The problem :: Set the material down again exactly, line by line, skipping each picture.
Dataset content Block Start
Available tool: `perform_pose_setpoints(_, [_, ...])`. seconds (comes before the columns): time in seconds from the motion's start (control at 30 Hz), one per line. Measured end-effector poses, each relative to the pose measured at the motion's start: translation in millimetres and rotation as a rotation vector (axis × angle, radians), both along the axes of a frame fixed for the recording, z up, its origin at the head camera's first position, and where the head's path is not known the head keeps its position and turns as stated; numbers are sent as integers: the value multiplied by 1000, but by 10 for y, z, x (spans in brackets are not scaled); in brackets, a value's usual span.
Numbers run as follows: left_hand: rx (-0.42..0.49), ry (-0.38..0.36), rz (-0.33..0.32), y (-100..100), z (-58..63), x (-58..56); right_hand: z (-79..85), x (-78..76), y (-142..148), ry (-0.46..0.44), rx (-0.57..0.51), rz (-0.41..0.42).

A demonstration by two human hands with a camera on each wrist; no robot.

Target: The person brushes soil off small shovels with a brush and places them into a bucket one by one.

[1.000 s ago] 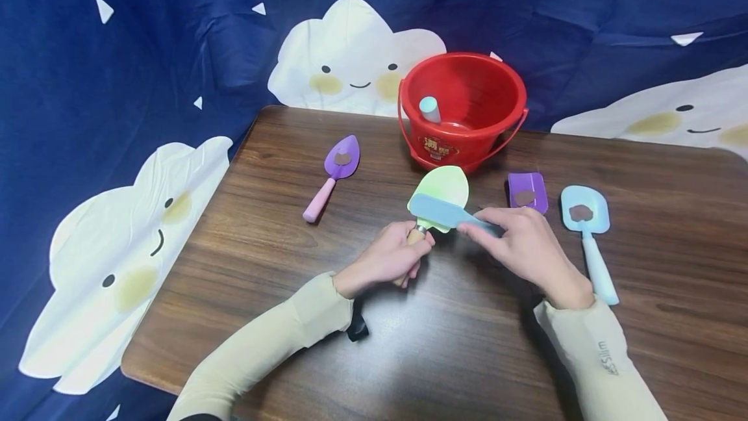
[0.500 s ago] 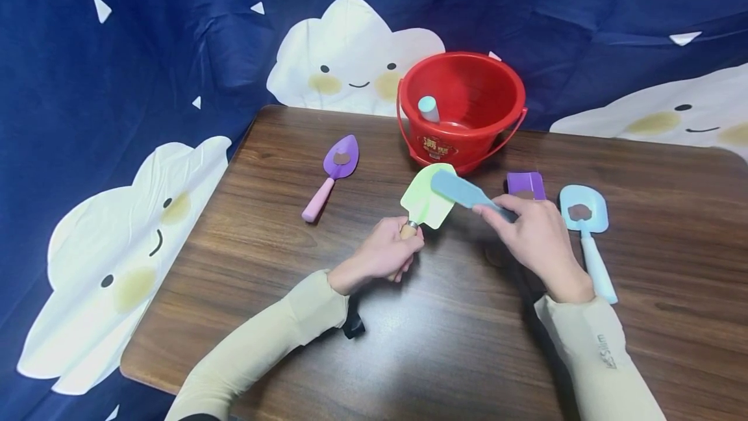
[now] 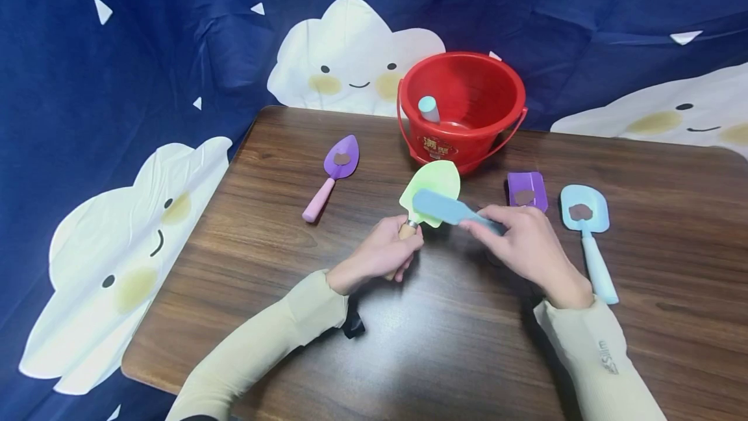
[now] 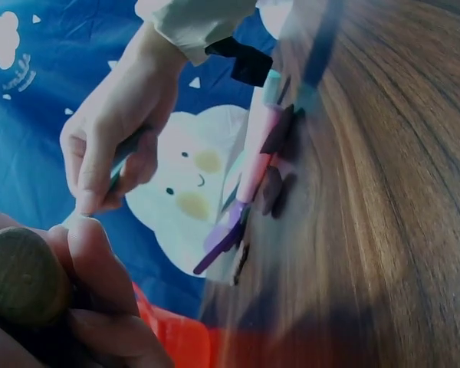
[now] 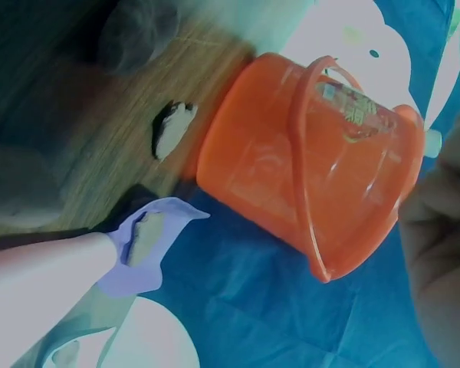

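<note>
My left hand [image 3: 382, 252] grips the wooden handle [image 3: 408, 230] of a light green trowel [image 3: 439, 177], its blade raised over the table in front of the bucket. Between thumb and fingers, my right hand [image 3: 528, 242] holds a flat blue paddle-shaped tool [image 3: 441, 205]. That tool lies across the green blade in the head view and covers part of it. The wooden handle's round end [image 4: 27, 274] shows close up in the left wrist view, fingers curled around it. Much of the blue tool's narrow end is hidden by my right hand.
A red bucket [image 3: 444, 143] holding a pale blue cylindrical thing [image 3: 429, 109] stands behind the trowel. At left lies a purple trowel [image 3: 349, 145] with a pink handle. A purple scoop [image 3: 533, 180] and a light blue shovel [image 3: 597, 199] lie right; all three carry brown patches.
The blue tool slid toward the tip side of the green blade, then back left across it. The green trowel shifted slightly left with my left hand.
</note>
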State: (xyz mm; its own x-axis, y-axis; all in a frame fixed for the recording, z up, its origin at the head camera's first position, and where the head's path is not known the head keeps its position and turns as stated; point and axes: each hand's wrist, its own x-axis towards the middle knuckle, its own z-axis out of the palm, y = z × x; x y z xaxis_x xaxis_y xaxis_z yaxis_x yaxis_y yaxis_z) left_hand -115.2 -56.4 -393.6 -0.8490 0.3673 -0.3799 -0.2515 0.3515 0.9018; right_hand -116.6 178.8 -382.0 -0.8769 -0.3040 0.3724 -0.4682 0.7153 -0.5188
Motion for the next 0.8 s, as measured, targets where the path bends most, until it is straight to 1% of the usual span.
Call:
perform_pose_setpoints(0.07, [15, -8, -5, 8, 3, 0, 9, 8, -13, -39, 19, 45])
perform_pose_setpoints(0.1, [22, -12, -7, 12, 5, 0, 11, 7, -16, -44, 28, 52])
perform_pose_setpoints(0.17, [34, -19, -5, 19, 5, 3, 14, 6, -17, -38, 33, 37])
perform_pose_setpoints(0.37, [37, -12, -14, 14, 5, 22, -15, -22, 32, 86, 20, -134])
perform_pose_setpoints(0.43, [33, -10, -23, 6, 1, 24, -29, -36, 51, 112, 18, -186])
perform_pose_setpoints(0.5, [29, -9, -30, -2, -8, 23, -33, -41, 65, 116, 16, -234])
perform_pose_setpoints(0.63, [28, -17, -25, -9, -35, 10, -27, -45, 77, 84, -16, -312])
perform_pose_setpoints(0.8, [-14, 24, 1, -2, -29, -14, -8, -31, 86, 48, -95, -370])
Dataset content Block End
Reply to the exercise ::
Available tool: `perform_pose_setpoints(_, [_, ...])`. seconds (comes before the columns): time in seconds from the motion's start (control at 30 Hz), one per line. Measured end-effector poses, each relative to the pose measured at the motion's start: translation in millimetres and rotation as a rotation vector (axis × angle, radians), both along the axes of a frame fixed for the recording, z up, its origin at the head camera's first position, and where the head's path is not known the head keeps its position and turns as stated; numbers are sent as integers: the value multiplied by 1000, but by 10 for y, z, x (spans in brackets are not scaled); in brackets, a value's usual span.
Numbers run as follows: left_hand: rx (-0.42..0.49), ry (-0.38..0.36), rz (-0.33..0.32), y (-100..100), z (-58..63), x (-58..56); right_hand: z (-79..85), x (-78..76), y (-142..148), ry (-0.46..0.44), rx (-0.57..0.51), rz (-0.41..0.42).

A demonstration by two human hands with a camera on each wrist; no robot.

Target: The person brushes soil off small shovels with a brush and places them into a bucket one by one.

[1.000 s ago] 
[0.500 s ago] 
[now] 
[now] 
[now] 

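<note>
My left hand [image 3: 382, 252] grips the wooden handle [image 3: 408, 230] of a light green trowel [image 3: 439, 177], its blade raised over the table in front of the bucket. Between thumb and fingers, my right hand [image 3: 528, 242] holds a flat blue paddle-shaped tool [image 3: 441, 205]. That tool lies across the green blade in the head view and covers part of it. The wooden handle's round end [image 4: 27, 274] shows close up in the left wrist view, fingers curled around it. Much of the blue tool's narrow end is hidden by my right hand.
A red bucket [image 3: 444, 143] holding a pale blue cylindrical thing [image 3: 429, 109] stands behind the trowel. At left lies a purple trowel [image 3: 349, 145] with a pink handle. A purple scoop [image 3: 533, 180] and a light blue shovel [image 3: 597, 199] lie right; all three carry brown patches.
The blue tool slid toward the tip side of the green blade, then back left across it. The green trowel shifted slightly left with my left hand.
</note>
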State: (xyz mm; its own x-axis, y-axis; all in a frame fixed for the recording, z up, its origin at the head camera's first position, and where the head's path is not known the head keeps its position and turns as stated; point and axes: each hand's wrist, its own x-axis towards the middle knuckle, its own z-axis out of the palm, y = z × x; x y z xaxis_x xaxis_y xaxis_z yaxis_x yaxis_y yaxis_z) left_hand -115.2 -56.4 -393.6 -0.8490 0.3673 -0.3799 -0.2515 0.3515 0.9018; right_hand -116.6 178.8 -382.0 -0.8769 -0.3040 0.3724 -0.4682 0.7153 -0.5188
Motion for the next 0.8 s, as measured, targets where the path bends most, until it is straight to 1% of the usual span.
Call:
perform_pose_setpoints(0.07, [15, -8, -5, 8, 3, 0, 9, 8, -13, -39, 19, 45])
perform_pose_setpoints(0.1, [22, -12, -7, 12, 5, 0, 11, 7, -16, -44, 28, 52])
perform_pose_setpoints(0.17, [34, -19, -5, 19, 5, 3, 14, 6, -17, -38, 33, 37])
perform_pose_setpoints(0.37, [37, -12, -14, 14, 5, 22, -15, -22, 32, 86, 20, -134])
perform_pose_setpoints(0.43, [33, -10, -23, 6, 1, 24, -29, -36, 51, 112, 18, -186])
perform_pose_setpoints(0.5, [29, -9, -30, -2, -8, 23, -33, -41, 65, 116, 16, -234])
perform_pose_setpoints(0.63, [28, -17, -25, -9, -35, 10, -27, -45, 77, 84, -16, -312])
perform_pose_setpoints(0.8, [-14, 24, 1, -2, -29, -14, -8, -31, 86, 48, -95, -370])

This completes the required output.